I am also eager to return to campus as the UK have finally announced that unis will start practical classes again. I look forward to operating the esports arena facilities built exclusively for esports students on the campus at Staffordshire University. In addition to that, I will partake in organising physical esports events for charity purposes in the latter half of this year.
What are your academic goals with your esports degree?
My academic goal is to strive for the best! “Shoot for the moon. Even if you miss, you’ll land among the stars,” is what Norman Vincent Peale — the author of “The Power Positive Thinking” once said. With that in mind, I always remind myself to prepare for the worst and hope for the best.
I accumulated research skills and critical thinking skills. These two intertwined so I am able to understand the complex esports history, culture, political economy and interesting phenomena in countries across the globe.
Nowadays, research is particularly important to progress in this field. I learnt research designs, research methodologies, and research ethics that apply to a wide variety of research problems. Moreover, the ability to analyse local and global esports ecosystem, a top-down approach (Esports governance) versus the ground-up approach (grassroots community).

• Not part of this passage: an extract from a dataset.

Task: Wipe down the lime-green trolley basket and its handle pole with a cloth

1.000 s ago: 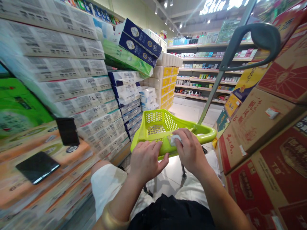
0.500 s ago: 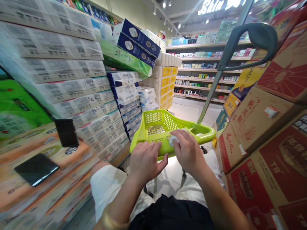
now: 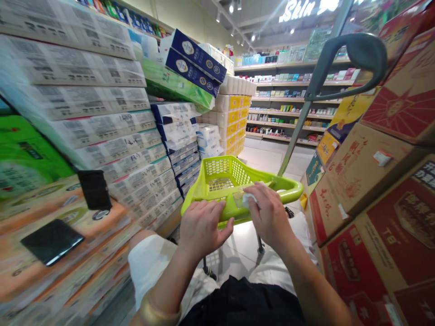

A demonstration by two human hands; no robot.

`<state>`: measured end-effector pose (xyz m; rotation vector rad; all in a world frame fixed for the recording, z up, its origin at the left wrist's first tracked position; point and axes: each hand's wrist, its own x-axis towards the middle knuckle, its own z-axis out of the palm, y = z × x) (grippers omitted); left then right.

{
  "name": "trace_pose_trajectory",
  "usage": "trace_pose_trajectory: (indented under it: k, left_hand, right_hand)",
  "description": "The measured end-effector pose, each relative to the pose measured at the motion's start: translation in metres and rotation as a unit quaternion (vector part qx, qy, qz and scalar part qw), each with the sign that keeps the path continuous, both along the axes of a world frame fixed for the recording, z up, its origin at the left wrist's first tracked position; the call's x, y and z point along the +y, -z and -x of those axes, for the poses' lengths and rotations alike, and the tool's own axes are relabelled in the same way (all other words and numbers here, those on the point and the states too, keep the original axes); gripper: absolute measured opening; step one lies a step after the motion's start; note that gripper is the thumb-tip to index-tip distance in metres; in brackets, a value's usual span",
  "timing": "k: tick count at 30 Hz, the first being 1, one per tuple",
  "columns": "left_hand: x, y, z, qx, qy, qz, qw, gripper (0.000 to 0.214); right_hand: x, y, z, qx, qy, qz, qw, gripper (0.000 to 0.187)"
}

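A lime-green shopping basket [image 3: 212, 194] with perforated walls and wheels stands before my knees, its long grey handle [image 3: 307, 106] pulled up to the right. My left hand [image 3: 203, 226] grips the near rim, fingers over the top and thumb lower down. Against the same rim, just right of a flat panel, my right hand [image 3: 267, 210] presses a crumpled white tissue [image 3: 249, 199]. The fingers of that hand are bent around the tissue and partly hide it. Inside, the visible part of the basket shows a bare slotted floor.
Stacked packs of paper [image 3: 102, 102] rise on the left. A black phone [image 3: 52, 241] and a small black object [image 3: 94, 189] lie on orange packs [image 3: 112, 228]. Cardboard cartons [image 3: 369, 167] line the right. Shelves of small goods [image 3: 288, 95] stand at the back.
My left hand and the basket rim have shifted slightly left. The right hand with the tissue has slid a little to the right along the rim.
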<state>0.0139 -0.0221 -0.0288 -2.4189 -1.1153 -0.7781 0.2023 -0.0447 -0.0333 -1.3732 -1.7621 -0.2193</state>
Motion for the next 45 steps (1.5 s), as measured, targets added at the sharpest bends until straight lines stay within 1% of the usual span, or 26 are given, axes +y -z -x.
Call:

In recent years, the mammoth billion-dollar video game developers, national esports associations, international esports associations and government bodies are playing a huge role promoting it. Acquiring critical thinking skills is important to decipher multi-dimensional ecosystems leading to greater heights with esports.

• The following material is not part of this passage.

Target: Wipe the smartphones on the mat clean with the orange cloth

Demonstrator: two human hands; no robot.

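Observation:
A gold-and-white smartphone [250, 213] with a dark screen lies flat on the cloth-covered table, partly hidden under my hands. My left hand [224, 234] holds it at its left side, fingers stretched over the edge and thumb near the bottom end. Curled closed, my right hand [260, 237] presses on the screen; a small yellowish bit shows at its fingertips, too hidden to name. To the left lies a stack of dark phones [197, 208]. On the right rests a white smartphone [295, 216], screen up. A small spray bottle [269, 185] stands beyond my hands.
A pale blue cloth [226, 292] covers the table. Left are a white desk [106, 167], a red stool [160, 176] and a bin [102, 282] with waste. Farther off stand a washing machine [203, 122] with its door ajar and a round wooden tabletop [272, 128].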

What advice do you have for students looking to study abroad in the UK?
I resonate deeply with one of Mark Zuckerberg’s inspirational quotes, “The biggest risk is not taking any risk,” he once said. Nobody knows how their lives would unfold in the future. No matter what beliefs you have, I recommend you go with your gut. You will only know the answer once you have fully experienced them.
What do you plan to do with this esports degree after graduating?
After my esports degree, I would love to work before I make further plans on studying. There is a wide career opportunity for esports now. Since 2015, Southeast Asia has been experiencing exponential growth in mobile gaming and has been actively involved in the expansion of the regional esports scene.
It would be great to work in esports-related careers across Asia. For instance, working in the local or international esports associations as a policy maker or an esports manager in a triple AAA video game company.
What’s one thing you miss from home and how do you substitute it?
I would say I miss my family members the most! I would video call them weekly as a substitute for their physical presence.